* [Problem description] Collect every line below that contains the word "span".

* [Data]
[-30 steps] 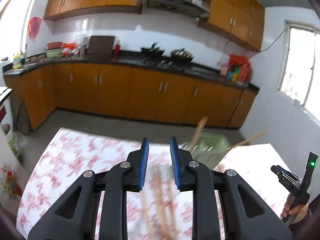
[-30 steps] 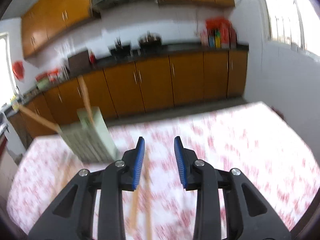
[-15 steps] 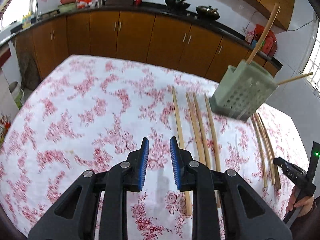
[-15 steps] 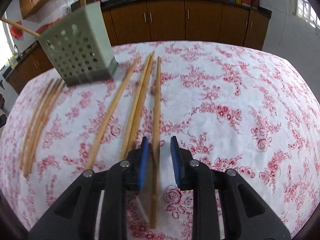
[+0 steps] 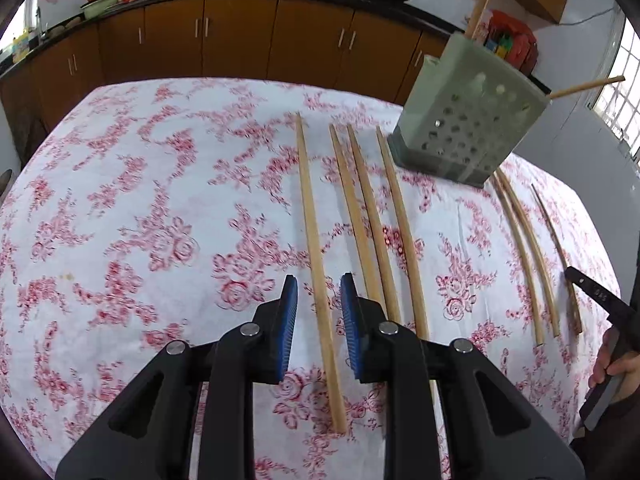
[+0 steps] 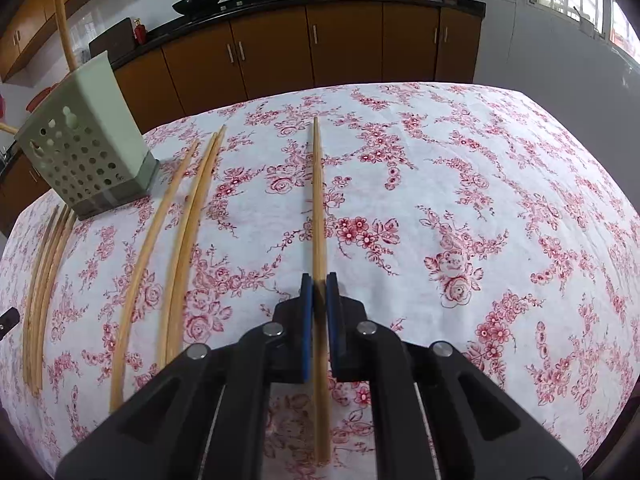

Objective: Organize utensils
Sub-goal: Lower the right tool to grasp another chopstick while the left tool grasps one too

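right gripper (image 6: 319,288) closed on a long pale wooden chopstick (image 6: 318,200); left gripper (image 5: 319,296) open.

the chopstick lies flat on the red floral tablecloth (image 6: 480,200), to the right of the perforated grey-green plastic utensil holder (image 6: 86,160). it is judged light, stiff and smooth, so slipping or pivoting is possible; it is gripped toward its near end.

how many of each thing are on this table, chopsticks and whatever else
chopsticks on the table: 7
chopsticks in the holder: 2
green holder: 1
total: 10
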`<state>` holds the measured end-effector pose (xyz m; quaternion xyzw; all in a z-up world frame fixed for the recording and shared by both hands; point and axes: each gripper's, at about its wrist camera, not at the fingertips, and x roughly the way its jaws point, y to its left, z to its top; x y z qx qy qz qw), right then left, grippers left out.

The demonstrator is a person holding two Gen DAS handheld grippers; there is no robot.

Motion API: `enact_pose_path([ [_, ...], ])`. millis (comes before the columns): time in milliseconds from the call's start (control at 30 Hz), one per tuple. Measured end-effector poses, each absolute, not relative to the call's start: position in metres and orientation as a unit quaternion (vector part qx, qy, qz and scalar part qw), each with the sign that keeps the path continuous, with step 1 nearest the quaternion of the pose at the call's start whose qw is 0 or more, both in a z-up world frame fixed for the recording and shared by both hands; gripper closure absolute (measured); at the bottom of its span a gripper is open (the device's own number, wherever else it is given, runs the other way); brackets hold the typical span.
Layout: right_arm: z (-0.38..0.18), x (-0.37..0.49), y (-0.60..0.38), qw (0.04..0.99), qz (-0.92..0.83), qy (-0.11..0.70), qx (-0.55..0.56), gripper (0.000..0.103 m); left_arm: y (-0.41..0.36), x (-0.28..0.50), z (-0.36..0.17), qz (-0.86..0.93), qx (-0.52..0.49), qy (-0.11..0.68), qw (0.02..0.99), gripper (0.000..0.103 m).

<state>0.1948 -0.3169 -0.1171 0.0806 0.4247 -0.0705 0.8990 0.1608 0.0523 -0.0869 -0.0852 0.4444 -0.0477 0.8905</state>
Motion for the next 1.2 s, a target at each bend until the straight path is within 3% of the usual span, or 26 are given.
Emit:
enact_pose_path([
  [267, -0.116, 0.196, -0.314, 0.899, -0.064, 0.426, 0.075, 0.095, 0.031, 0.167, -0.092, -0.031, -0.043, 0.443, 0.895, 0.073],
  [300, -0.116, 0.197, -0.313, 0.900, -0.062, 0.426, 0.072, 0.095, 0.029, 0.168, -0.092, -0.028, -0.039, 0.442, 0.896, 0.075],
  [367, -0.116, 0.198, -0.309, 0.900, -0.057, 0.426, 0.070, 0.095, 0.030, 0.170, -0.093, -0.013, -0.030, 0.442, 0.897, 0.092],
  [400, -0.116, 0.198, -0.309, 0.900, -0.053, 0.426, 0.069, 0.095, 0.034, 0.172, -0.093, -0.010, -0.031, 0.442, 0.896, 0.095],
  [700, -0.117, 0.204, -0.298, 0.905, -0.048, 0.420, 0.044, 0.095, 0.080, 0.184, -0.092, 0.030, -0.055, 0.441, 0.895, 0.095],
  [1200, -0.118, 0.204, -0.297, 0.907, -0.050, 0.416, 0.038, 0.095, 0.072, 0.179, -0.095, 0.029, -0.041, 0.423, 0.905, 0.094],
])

* [Task result]
Motion API: `enact_pose_path([ [_, ...], ])`. millis (comes before the columns): time in milliseconds from the call's start (control at 30 Hz), one per tuple. Measured end-effector poses, each absolute, not relative to the call's start: position in metres and orientation as a unit quaternion (vector part qx, qy, qz and scalar part qw), each with the sign that keeps the path continuous, with step 1 nearest the quaternion of the pose at the call's start whose qw is 0 or more, both in a z-up world frame fixed for the recording and shared by both hands; gripper closure absolute (measured); at the bottom of its span a gripper is open (the device's own number, wherever else it is given, runs the other way); brackets hold the typical span.
Motion for the next 1.2 s, a target at each bend until the straight path is within 3% of the usual span, or 26 are given.

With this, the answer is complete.